Data records:
○ ○ ○ ○

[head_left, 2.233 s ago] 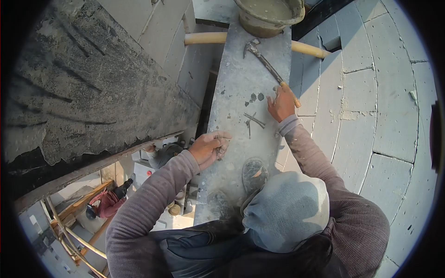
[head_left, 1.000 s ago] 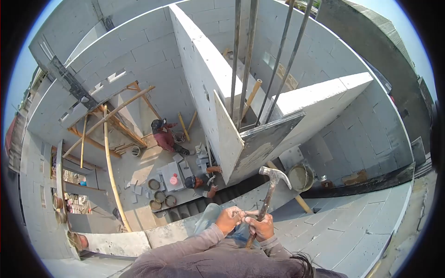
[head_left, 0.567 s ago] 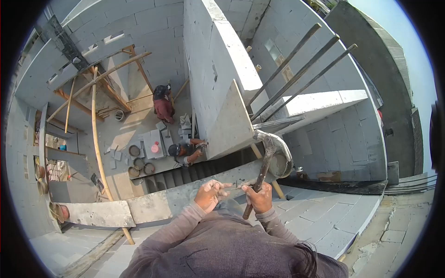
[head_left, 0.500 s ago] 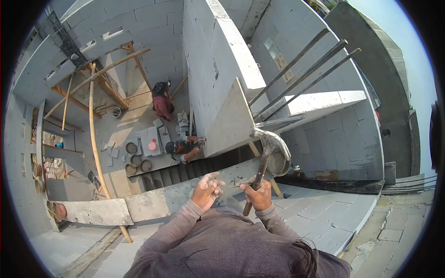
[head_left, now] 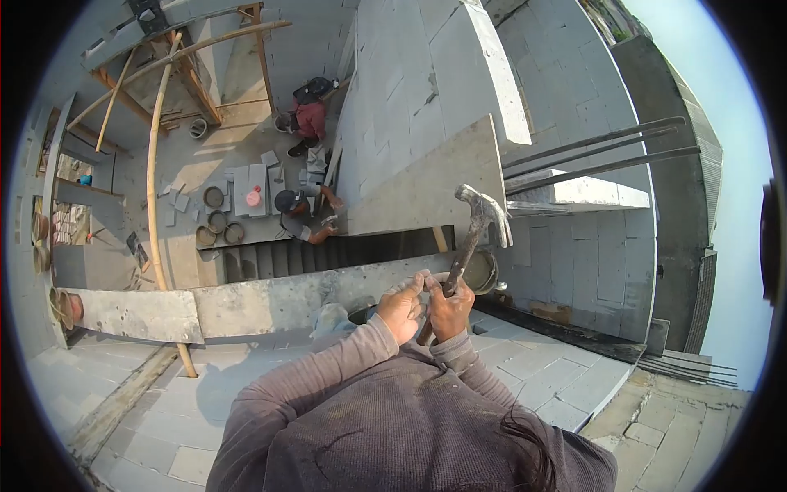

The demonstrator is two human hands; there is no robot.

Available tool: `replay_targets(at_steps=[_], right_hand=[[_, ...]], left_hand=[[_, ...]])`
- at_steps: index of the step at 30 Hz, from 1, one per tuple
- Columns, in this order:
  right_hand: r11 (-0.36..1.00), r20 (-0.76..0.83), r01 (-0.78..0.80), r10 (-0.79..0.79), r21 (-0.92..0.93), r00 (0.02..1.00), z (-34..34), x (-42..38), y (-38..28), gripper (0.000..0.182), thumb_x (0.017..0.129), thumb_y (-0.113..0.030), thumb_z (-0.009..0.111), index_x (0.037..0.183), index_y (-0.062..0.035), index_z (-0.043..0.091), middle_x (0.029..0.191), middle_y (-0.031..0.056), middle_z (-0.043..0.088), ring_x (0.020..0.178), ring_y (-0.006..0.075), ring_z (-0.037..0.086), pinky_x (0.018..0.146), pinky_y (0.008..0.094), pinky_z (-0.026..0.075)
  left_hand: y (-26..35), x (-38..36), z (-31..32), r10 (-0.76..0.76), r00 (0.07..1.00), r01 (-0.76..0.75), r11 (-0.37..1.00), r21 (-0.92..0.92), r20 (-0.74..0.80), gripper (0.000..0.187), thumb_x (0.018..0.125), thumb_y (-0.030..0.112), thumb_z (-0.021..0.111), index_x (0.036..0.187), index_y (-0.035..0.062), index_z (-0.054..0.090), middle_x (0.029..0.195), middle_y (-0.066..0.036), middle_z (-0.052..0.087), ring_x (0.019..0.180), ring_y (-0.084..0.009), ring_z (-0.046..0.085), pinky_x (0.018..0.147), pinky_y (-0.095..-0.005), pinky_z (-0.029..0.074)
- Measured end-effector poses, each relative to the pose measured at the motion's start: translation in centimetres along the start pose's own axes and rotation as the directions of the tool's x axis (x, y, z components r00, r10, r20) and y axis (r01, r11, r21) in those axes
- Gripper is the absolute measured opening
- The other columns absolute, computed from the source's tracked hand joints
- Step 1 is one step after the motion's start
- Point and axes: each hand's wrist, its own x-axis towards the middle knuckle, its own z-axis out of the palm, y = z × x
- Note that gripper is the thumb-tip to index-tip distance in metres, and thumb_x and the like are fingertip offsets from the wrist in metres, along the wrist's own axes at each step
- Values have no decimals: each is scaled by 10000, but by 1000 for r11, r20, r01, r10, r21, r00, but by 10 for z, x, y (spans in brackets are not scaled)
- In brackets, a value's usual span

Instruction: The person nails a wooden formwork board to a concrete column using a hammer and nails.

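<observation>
My right hand (head_left: 450, 310) grips the wooden handle of a claw hammer (head_left: 478, 223), whose metal head points up and to the right. My left hand (head_left: 402, 307) is closed right beside it, fingers curled and touching the right hand; earlier it pinched nails, but what it holds is hidden here. Both hands are in front of my chest, above a long grey plank (head_left: 270, 299) that lies along the wall top.
Far below, two people (head_left: 310, 115) (head_left: 297, 215) work on a floor with buckets and blocks. Bamboo scaffolding (head_left: 156, 156) stands at left. Rebar (head_left: 602, 156) juts out above block walls (head_left: 426, 82). A mortar bucket (head_left: 482, 271) sits past the plank. Block paving (head_left: 541, 369) lies underfoot.
The view has swung left and down. My left hand has closed and come against the right hand at the hammer handle. The hammer stays upright in my right hand.
</observation>
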Motion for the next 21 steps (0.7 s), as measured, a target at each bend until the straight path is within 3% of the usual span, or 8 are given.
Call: replay_targets(at_steps=[2, 4, 6, 8, 10, 16, 18, 21], right_hand=[[1000, -19, -25, 25, -1, 999, -1, -3, -7, 96, 892, -70, 722, 848, 2, 675, 651, 9, 629, 470, 71, 517, 429, 243, 391], [988, 17, -152, 152, 36, 988, -7, -4, -10, 99, 900, -85, 724, 878, -2, 673, 680, 13, 644, 518, 68, 538, 472, 242, 414], [998, -18, -54, 53, -28, 998, -23, -6, 2, 108, 904, -96, 725, 891, -3, 671, 684, 13, 648, 543, 68, 546, 495, 242, 425], [994, -51, 37, -42, -106, 998, -43, -5, 0, 119, 908, -107, 727, 905, -4, 669, 689, 13, 651, 568, 69, 555, 518, 243, 436], [982, -14, 83, -86, -168, 996, -63, -5, -22, 133, 909, -123, 734, 905, -6, 671, 693, 9, 655, 592, 69, 557, 544, 241, 438], [967, -62, -4, -13, -255, 998, -100, 1, -41, 141, 890, -111, 750, 856, 0, 669, 645, -10, 613, 578, 64, 555, 536, 237, 444], [971, -70, -159, 148, -179, 986, -108, -1, -37, 82, 870, -44, 733, 880, -7, 661, 661, -2, 616, 552, 59, 537, 506, 231, 418], [974, -56, -139, 131, -177, 990, -114, 5, -38, 99, 870, -68, 741, 879, -13, 660, 646, -8, 608, 517, 48, 513, 470, 227, 395]], left_hand=[[4, -2, 1, 29, 999, -28, 999, 38, -20, 312, 948, 275, 723, 1166, 61, 664, 620, 82, 447, 502, -45, 311, 487, -229, 288], [16, 2, -1, 107, 994, -107, 963, 246, 14, 291, 949, 247, 731, 1135, 27, 689, 701, 59, 577, 572, -28, 430, 557, -206, 363], [33, 35, 21, 599, 800, -535, 675, 507, 46, 258, 952, 207, 731, 1095, -7, 715, 863, -10, 707, 726, -44, 579, 672, -195, 451], [73, 64, 59, 774, 603, -707, 403, 581, 196, 212, 946, 156, 731, 1045, -30, 745, 945, -47, 747, 832, -85, 657, 791, -226, 516], [102, 112, 102, 850, 428, -832, 237, 502, 308, 203, 939, 149, 738, 1053, -19, 746, 918, -38, 745, 818, -73, 650, 766, -220, 515], [92, 199, 203, 870, 435, -867, 335, 369, 232, 172, 940, 154, 736, 1011, -1, 759, 901, -30, 749, 812, -82, 661, 751, -235, 527], [72, 214, 209, 927, 323, -860, 204, 469, 191, 153, 953, 151, 719, 1002, 12, 757, 890, -19, 736, 813, -83, 655, 751, -239, 527], [68, 221, 206, 943, 265, -870, 144, 471, 203, 181, 968, 183, 696, 968, 11, 753, 880, -54, 755, 795, -118, 690, 742, -274, 547]])
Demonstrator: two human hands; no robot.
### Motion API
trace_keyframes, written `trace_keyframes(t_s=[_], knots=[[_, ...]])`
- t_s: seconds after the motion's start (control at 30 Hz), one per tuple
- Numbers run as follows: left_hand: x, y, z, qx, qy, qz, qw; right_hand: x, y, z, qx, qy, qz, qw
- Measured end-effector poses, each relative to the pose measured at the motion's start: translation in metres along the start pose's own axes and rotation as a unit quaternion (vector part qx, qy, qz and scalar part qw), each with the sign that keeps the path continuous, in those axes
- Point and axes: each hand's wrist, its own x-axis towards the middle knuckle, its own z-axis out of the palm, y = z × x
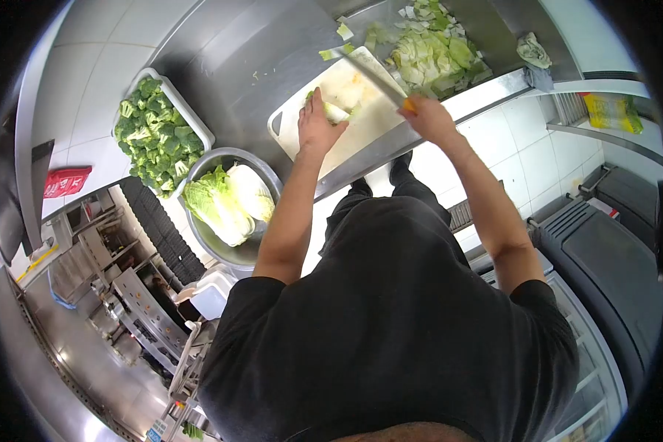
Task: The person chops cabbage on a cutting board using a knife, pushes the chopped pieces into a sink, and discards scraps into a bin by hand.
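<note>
A white cutting board [379,121] lies on the steel counter in front of me. My left hand [319,127] presses on a piece of napa cabbage [337,113] there, its fingers bent over the leaf and partly covering it. My right hand [430,119] is closed around the orange-yellow handle of a kitchen knife [376,79]. The blade points up and left over the board, to the right of the cabbage piece and apart from it. Some cut leaf strips [337,52] lie at the board's far edge.
Chopped cabbage [435,55] fills a sunken basin at the far right. On the left stand a white tub of broccoli florets [155,136] and a metal bowl [237,156] with whole napa cabbages [219,206]. A crumpled cloth [532,51] lies at the counter's right end.
</note>
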Motion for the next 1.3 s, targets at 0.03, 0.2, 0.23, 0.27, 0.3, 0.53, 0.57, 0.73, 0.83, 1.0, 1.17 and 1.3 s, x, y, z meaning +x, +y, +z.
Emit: trace_keyframes(t_s=[0.03, 0.2, 0.23, 0.27, 0.3, 0.53, 0.57, 0.73, 0.83, 1.0, 1.17, 1.3], knots=[[0.000, -0.001, -0.003, -0.009, -0.010, 0.004, 1.000, 0.001, -0.012, 0.002, 0.004, -0.024, -0.023, 0.999], [-0.009, 0.005, -0.009, -0.046, 0.023, 0.001, 0.999, 0.007, -0.055, -0.019, 0.172, -0.132, 0.147, 0.965], [-0.012, 0.008, -0.009, -0.045, 0.035, -0.003, 0.998, 0.012, -0.049, -0.020, 0.194, -0.118, 0.176, 0.958], [-0.016, 0.010, -0.009, -0.045, 0.047, -0.008, 0.998, 0.016, -0.042, -0.021, 0.214, -0.105, 0.204, 0.949], [-0.018, 0.012, -0.008, -0.053, 0.047, -0.025, 0.997, 0.018, -0.038, -0.020, 0.189, -0.059, 0.213, 0.957], [-0.014, 0.021, -0.006, -0.111, 0.062, -0.066, 0.990, 0.022, -0.044, -0.016, 0.158, -0.073, 0.113, 0.978], [-0.014, 0.023, -0.009, -0.114, 0.060, -0.069, 0.989, 0.022, -0.046, -0.015, 0.159, -0.103, 0.114, 0.975], [0.004, 0.024, -0.003, -0.121, 0.051, -0.012, 0.991, 0.023, 0.002, 0.029, 0.034, 0.065, 0.066, 0.995], [0.020, 0.031, 0.004, -0.090, 0.038, 0.018, 0.995, -0.006, -0.001, 0.010, 0.027, 0.042, 0.073, 0.996], [0.043, 0.037, 0.011, -0.059, 0.067, 0.113, 0.990, -0.046, -0.015, 0.012, -0.019, -0.007, 0.059, 0.998], [0.067, 0.055, 0.009, 0.049, 0.007, 0.095, 0.994, -0.057, -0.003, 0.022, 0.013, 0.017, 0.139, 0.990], [0.073, 0.089, -0.006, 0.149, -0.079, -0.023, 0.985, -0.066, 0.001, 0.015, 0.027, 0.015, 0.124, 0.992]])
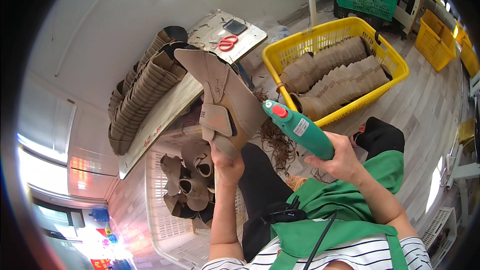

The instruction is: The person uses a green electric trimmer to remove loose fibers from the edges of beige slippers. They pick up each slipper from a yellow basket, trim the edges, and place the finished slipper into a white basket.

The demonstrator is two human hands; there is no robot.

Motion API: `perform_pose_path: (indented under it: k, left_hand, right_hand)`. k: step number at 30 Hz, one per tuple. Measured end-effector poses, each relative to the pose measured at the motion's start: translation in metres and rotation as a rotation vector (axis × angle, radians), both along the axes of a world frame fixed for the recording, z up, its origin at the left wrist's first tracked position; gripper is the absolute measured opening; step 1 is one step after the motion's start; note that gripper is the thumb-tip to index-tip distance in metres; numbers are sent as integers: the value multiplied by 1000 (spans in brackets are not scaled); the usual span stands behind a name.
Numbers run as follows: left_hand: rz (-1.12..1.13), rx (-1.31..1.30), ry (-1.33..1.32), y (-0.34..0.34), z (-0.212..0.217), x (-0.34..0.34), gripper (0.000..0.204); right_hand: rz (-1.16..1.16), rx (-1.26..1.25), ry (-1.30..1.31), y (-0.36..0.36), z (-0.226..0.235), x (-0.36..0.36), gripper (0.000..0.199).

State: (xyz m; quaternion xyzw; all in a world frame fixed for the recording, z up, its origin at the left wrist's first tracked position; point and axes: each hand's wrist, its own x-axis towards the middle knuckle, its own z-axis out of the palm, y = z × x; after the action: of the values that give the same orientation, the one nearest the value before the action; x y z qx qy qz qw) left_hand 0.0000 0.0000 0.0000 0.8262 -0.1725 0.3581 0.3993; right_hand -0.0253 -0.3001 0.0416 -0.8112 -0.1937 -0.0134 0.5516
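Observation:
My left hand (228, 166) is closed round the lower end of a brown shoe upper (242, 102), which is held up with its strap facing me. In my right hand (339, 156) is a green handheld power tool (311, 139) with a red button, gripped by its rear body. The tool's narrow front end meets or nearly meets the right edge of the upper; contact is hard to tell. Thread-like brown scraps (278, 145) hang or lie just below the tool's front end.
A bench (195, 89) at the left bears rows of stacked uppers (150, 97), red-handled scissors (228, 43) and a phone (235, 27). Yellow basket (340, 117) with more uppers stands ahead right. White crate (157, 220) with loose uppers (192, 186) sits beside my left leg.

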Motion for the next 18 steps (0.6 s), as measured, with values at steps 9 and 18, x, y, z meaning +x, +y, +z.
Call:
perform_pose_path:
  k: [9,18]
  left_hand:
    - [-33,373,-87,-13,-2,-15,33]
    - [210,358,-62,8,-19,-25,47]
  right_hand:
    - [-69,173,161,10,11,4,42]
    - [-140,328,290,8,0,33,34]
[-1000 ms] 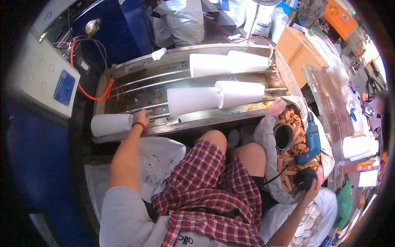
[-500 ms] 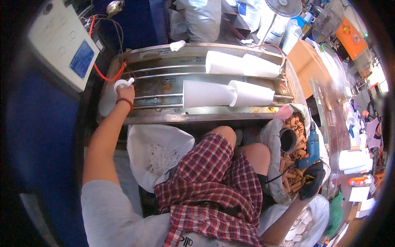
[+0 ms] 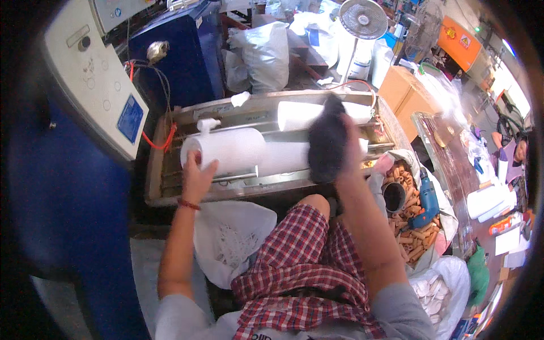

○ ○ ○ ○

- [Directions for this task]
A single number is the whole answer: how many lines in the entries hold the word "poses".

- [Response area]
3